WHAT THE TASK ASKS:
Retype the data exactly. Spelling and punctuation stay as they are.

PROVIDED MATERIAL:
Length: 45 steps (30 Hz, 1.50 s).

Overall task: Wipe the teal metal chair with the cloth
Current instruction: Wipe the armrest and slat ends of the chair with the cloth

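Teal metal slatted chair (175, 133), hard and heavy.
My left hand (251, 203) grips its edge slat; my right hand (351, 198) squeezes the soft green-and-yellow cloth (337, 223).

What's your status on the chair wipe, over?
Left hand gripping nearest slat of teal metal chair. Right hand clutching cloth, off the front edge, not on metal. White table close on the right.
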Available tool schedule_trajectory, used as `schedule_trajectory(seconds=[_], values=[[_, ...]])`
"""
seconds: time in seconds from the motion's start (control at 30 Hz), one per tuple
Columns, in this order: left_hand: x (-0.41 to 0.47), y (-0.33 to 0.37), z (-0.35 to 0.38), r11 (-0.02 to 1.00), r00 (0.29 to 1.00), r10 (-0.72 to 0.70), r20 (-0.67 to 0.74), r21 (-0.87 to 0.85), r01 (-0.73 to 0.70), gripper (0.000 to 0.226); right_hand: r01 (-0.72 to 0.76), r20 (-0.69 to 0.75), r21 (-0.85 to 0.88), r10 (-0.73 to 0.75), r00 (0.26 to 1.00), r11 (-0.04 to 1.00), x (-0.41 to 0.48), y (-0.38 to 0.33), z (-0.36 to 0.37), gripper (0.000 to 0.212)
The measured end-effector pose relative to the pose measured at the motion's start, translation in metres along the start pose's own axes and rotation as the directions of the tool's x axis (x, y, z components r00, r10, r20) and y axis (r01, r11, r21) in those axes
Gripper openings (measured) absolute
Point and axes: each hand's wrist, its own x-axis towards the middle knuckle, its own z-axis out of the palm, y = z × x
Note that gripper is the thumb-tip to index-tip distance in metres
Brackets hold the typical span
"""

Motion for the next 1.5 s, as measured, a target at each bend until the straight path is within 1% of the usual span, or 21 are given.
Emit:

EXPECTED OUTPUT:
Length: 45 steps (30 Hz, 1.50 s).

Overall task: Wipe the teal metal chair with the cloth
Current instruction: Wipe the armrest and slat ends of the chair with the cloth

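Teal metal slatted chair (175, 133), hard and heavy.
My left hand (251, 203) grips its edge slat; my right hand (351, 198) squeezes the soft green-and-yellow cloth (337, 223).

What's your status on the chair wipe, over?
Left hand gripping nearest slat of teal metal chair. Right hand clutching cloth, off the front edge, not on metal. White table close on the right.
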Available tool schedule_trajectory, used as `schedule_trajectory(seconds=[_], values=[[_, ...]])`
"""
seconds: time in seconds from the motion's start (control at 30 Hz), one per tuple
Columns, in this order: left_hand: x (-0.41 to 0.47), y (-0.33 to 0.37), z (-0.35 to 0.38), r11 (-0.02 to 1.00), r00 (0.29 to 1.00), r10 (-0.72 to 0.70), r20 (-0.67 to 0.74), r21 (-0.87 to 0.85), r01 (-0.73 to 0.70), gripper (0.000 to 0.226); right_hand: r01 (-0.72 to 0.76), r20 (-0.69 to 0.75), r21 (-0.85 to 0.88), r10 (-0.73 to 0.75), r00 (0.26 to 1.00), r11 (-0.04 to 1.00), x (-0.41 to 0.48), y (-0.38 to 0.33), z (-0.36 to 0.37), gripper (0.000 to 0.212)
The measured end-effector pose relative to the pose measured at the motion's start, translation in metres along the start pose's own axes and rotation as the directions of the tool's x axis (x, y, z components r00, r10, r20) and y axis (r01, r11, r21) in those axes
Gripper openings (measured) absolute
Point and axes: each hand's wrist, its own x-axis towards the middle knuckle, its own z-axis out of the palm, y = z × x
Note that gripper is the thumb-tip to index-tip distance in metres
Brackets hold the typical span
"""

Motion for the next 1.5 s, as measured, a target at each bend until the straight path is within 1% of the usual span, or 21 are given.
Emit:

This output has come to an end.